Loud, boisterous, and brash rhetoric amplify the notion that protesting the status quo is an assault on all we hold dear as a nation.  When contemporary dissidents stand up, speak out, sit-in, or kneel, the referenced targets of their discontent are our servicemen and women, Old Glory, or the very constitutional verbiage that invites such action.  But this can’t be true.  Our society, by the very nature of its capitalistic undergirding, demonstrates that we laud, celebrate, and embrace protest, standing up to the machine, stickin’ it to the man.  As it is said, people vote with their dollars and the cinema is our unofficial voting booth.  It is proven almost every weekend at the movies.  Yes…the movies.  There are many, many films which present in realistic and interpretive forms the American value of standing up for what is right no matter the odds. The message is always: Do the Right Thing, Stand and Deliver, Walk the Line with Pride, and to Never Back Down.
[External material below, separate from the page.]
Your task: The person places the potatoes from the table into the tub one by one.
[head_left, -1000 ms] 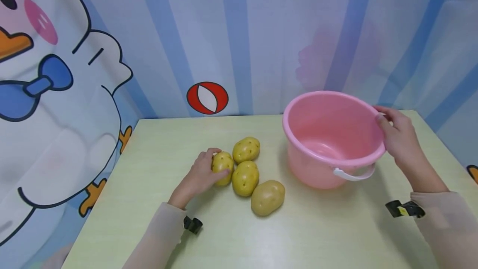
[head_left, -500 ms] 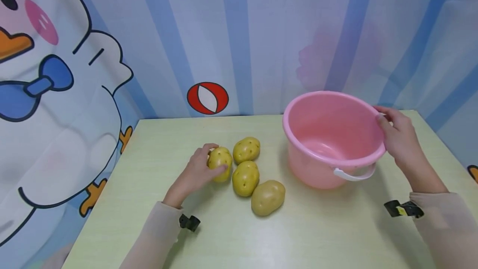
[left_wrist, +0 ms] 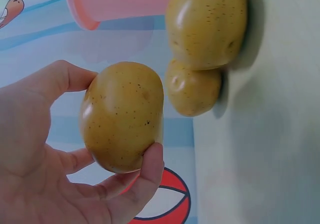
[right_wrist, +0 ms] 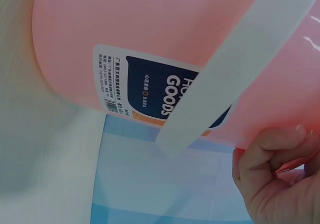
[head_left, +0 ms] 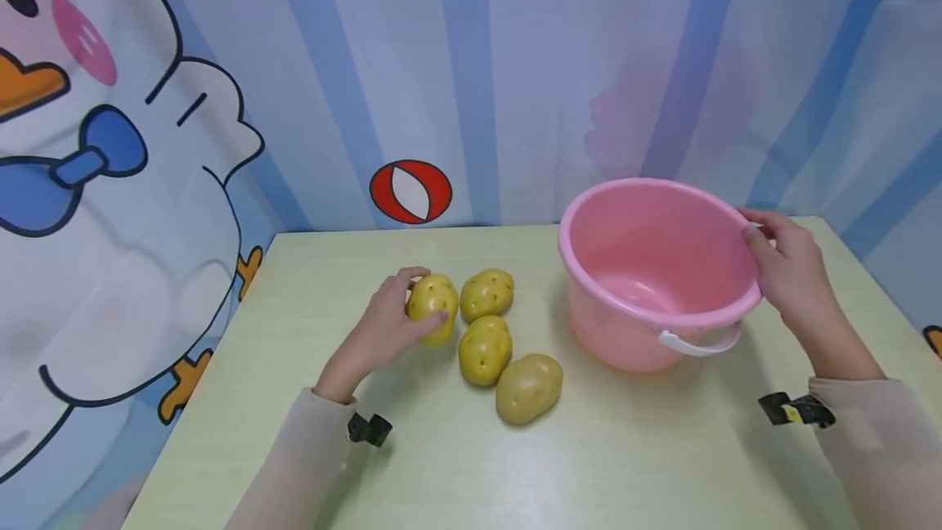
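Observation:
My left hand holds a yellow potato between thumb and fingers. In the left wrist view this potato is clear of the table, with the fingers curled round its side. Just right of it lie a far potato, a middle potato and a paler, browner potato nearest me. My right hand grips the right rim of a pink bucket, which looks empty inside. In the right wrist view, curled fingers sit at the bucket's edge; the fingertips' far side is hidden.
The bucket's white handle hangs down at its front right. A label is stuck on its side. Pale table lies under everything, backed by a printed curtain with a cartoon duck and a red ball picture.
My left hand has raised the yellow potato off the table and shifted slightly left and away from me. The right hand and the bucket have stayed in place.

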`<action>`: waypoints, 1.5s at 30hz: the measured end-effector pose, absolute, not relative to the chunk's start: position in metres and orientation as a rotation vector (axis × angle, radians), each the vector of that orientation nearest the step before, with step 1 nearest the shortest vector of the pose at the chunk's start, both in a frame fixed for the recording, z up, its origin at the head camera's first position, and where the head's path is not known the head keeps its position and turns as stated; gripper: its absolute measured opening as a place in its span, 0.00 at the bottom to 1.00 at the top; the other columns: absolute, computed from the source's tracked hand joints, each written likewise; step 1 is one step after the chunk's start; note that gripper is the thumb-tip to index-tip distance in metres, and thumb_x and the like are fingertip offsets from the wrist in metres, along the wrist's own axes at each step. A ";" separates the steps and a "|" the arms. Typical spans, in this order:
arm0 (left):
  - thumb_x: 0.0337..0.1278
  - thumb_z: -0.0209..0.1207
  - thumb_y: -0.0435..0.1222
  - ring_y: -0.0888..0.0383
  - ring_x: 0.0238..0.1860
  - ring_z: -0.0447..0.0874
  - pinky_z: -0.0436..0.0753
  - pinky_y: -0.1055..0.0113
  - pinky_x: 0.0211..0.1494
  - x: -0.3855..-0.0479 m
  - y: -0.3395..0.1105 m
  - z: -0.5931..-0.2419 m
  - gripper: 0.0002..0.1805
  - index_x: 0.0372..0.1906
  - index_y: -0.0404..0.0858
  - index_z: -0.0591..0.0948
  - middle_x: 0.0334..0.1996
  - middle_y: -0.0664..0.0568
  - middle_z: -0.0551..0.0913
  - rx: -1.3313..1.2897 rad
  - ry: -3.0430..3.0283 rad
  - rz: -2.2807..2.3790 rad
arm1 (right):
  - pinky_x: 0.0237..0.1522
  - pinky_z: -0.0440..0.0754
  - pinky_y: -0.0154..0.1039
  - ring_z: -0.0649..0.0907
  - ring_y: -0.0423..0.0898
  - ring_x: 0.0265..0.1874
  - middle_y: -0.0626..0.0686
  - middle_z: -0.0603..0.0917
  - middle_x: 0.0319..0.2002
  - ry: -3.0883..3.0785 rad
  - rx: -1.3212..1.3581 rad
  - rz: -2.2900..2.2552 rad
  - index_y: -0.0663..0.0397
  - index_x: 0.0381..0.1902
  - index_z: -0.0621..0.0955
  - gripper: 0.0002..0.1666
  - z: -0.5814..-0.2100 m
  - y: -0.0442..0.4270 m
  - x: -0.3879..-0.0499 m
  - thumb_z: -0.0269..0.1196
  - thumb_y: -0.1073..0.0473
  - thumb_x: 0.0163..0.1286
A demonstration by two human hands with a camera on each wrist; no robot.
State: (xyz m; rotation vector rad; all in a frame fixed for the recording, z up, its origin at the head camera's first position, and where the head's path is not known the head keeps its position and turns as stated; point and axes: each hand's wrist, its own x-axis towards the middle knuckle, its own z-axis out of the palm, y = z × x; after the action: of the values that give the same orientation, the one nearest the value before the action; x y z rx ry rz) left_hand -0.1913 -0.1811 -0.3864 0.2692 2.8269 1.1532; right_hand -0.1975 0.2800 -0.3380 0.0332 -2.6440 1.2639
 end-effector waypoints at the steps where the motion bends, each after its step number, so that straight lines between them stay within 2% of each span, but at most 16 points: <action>1: 0.60 0.65 0.49 0.48 0.51 0.71 0.81 0.55 0.48 -0.192 -0.181 -0.384 0.37 0.70 0.44 0.64 0.59 0.44 0.70 0.276 2.831 1.152 | 0.22 0.79 0.31 0.77 0.36 0.26 0.70 0.72 0.51 -2.644 0.033 1.265 0.69 0.73 0.61 0.32 -0.338 0.280 -0.197 0.40 0.52 0.82; 9: 0.60 0.65 0.50 0.49 0.49 0.72 0.81 0.58 0.44 -0.194 -0.177 -0.371 0.37 0.70 0.44 0.64 0.59 0.46 0.70 0.345 2.838 1.174 | 0.20 0.79 0.34 0.78 0.39 0.23 0.70 0.71 0.51 -2.649 0.032 1.273 0.70 0.73 0.60 0.32 -0.338 0.280 -0.196 0.39 0.52 0.83; 22: 0.61 0.65 0.50 0.52 0.53 0.72 0.81 0.57 0.48 -0.200 -0.162 -0.345 0.36 0.70 0.44 0.65 0.60 0.49 0.70 0.506 2.830 1.218 | 0.16 0.78 0.38 0.77 0.42 0.17 0.70 0.71 0.50 -2.664 0.034 1.259 0.70 0.74 0.60 0.33 -0.337 0.278 -0.197 0.38 0.51 0.83; 31: 0.61 0.64 0.50 0.54 0.58 0.69 0.80 0.57 0.53 -0.205 -0.149 -0.332 0.36 0.70 0.43 0.66 0.62 0.51 0.69 0.601 2.810 1.239 | 0.16 0.78 0.38 0.77 0.42 0.17 0.69 0.71 0.48 -2.658 0.038 1.248 0.70 0.74 0.60 0.33 -0.337 0.277 -0.198 0.38 0.51 0.83; 45: 0.60 0.65 0.50 0.55 0.53 0.71 0.82 0.60 0.48 -0.208 -0.129 -0.316 0.34 0.69 0.46 0.67 0.58 0.53 0.72 0.697 2.801 1.236 | 0.16 0.78 0.39 0.77 0.43 0.18 0.71 0.71 0.51 -2.666 0.029 1.260 0.69 0.74 0.59 0.33 -0.337 0.278 -0.198 0.37 0.50 0.83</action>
State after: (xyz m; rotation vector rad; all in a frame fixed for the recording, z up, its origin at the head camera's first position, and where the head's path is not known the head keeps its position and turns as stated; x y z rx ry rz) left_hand -0.2081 -0.1289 -0.3164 0.6972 2.8009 1.2355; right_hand -0.1983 0.2781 -0.3368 0.0290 -2.6657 1.2599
From seated positions in darkened spaces with others from all walks of life, clad only with hope and a box of popcorn, we applaud and cheer the images and stories of those who find themselves oppressed, disenfranchised, under-dogged, or under siege from the more powerful and more resourceful.  We sit on the edge of our seats as protagonists band together, form alliances, or even, go it alone to face pestilential Philistines whose mantras are summed up in the words of Ivan Drago from Rocky IV: I must break you!
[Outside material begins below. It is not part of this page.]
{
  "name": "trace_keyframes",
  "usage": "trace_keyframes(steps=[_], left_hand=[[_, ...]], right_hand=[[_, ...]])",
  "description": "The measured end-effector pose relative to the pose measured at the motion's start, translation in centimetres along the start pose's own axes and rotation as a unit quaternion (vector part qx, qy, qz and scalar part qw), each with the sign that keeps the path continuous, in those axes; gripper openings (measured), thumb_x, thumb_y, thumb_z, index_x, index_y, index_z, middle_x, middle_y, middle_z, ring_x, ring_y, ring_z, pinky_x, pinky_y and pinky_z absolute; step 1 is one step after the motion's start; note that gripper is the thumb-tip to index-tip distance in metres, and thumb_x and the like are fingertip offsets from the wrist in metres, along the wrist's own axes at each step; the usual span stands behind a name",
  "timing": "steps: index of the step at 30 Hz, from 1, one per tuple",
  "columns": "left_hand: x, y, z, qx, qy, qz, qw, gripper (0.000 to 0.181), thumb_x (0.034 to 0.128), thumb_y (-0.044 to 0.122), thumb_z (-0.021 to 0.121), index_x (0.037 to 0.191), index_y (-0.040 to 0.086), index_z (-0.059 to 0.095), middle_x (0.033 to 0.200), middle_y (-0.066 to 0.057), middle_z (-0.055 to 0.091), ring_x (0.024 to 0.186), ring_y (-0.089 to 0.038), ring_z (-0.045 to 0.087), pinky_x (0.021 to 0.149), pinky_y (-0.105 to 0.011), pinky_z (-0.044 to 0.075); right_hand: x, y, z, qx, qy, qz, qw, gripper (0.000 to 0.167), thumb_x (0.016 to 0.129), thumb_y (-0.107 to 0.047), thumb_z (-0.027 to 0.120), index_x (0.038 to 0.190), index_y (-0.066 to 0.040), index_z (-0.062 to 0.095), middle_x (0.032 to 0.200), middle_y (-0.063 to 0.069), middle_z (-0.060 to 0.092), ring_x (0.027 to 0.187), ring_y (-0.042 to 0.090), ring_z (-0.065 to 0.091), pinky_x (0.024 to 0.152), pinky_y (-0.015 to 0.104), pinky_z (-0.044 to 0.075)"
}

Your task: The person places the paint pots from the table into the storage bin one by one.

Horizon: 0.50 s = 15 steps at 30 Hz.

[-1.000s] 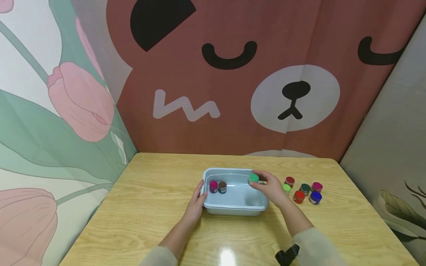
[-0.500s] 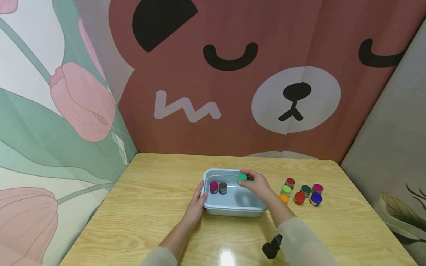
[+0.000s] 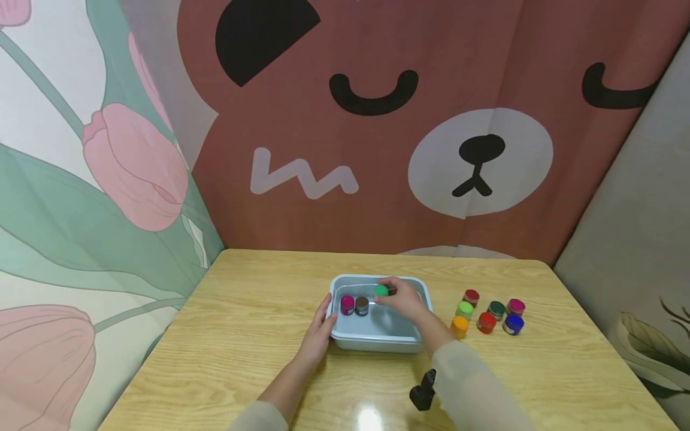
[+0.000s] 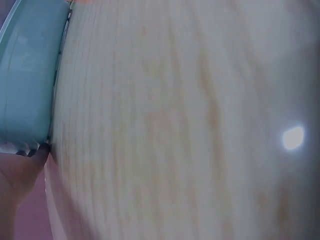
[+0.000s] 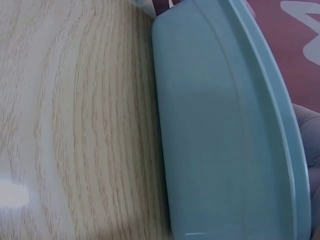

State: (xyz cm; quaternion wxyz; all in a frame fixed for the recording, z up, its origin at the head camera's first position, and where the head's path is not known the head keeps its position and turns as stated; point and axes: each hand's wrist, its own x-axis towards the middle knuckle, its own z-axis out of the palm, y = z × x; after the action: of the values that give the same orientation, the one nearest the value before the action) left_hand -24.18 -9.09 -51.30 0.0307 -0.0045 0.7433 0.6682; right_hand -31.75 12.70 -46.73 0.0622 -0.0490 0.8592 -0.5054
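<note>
A light blue plastic basin stands on the table, its front wall large in the right wrist view. My left hand holds the basin's left end, thumb near the rim and fingers along the outer side. Over the basin's inside, my right hand pinches a small green-lidded paint jar between thumb and fingers. Left of it, a magenta jar and a brown jar stand side by side on the basin floor. The right wrist view shows only part of my right hand beyond the rim.
Right of the basin stands a group of several small jars, among them an orange jar, a light green jar, a red jar and a blue jar. A curtain with a bear print hangs behind the wooden table.
My right hand has moved left over the basin with the green-lidded jar, toward the brown jar. The orange jar has come into sight from behind the right arm. My left hand stays put.
</note>
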Motion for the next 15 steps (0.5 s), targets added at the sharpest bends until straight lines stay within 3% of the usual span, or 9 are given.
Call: trace_keyframes(steps=[7, 15], left_hand=[[-0.14, 0.34, 0.03, -0.002, -0.003, -0.008, 1.0000, 0.055, 0.1052, 0.029, 0.041, 0.157, 0.029, 0.022, 0.164, -0.014, 0.019, 0.149, -0.043, 0.018, 0.118, -0.063, 0.018], [-0.06, 0.20, 0.00, -0.001, -0.008, -0.008, 0.9999, 0.055, 0.1049, 0.029, 0.040, 0.157, 0.029, 0.022, 0.164, -0.015, 0.019, 0.149, -0.043, 0.018, 0.119, -0.063, 0.018]], right_hand=[[0.68, 0.53, 0.65, -0.017, -0.009, 0.006, 0.9998, 0.047, 0.082, -0.010, 0.077, 0.127, -0.006, 0.063, 0.121, 0.015, 0.065, 0.114, 0.030, 0.058, 0.101, 0.047, 0.049], [0.94, 0.57, 1.00, -0.065, -0.026, 0.004, 0.9975, 0.045, 0.079, -0.010, 0.079, 0.121, -0.005, 0.066, 0.120, 0.016, 0.065, 0.111, 0.031, 0.060, 0.100, 0.048, 0.049]])
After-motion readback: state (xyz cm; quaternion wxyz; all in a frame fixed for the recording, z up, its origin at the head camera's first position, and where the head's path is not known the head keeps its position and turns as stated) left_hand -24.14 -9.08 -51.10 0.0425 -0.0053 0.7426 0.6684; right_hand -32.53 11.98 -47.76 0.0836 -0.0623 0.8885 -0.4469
Here are a few reminders that we as Americans really do love, respect, and cherish our First Amendment: speaking up, standing up, and fighting for what’s right. The film Braveheart tells the story of the legendary thirteenth-century Scottish hero named William Wallace who rallies the Scottish against the English monarch. The film grossed 210 million dollars.  Five high school students from different walks of life, in The Breakfast Club, endure a Saturday detention under a power-hungry principal (90 million).  Rocky tells the ultimate underdog tale of a small-time boxer from working-class Philadelphia, arbitrarily chosen to take on the reigning world heavyweight champion, Apollo Creed (117 million).  Finally, grossing 253 million, the film Erin Brockovich tells of an American legal clerk and environmental activist, who, despite her lack of formal education in the law, was instrumental in building a case against the Pacific Gas and Electric Company of California in 1993.

The box office reflects the hope and admiration for those who risk it all and face the odds in the name of justice, self-determination, and freedom.  Collective cheers and ticket sales are the evidence that the underdog and the rag-tag group are who we are, who we aspire to be, and are to be celebrated.  Let a Saturday afternoon remind us of that.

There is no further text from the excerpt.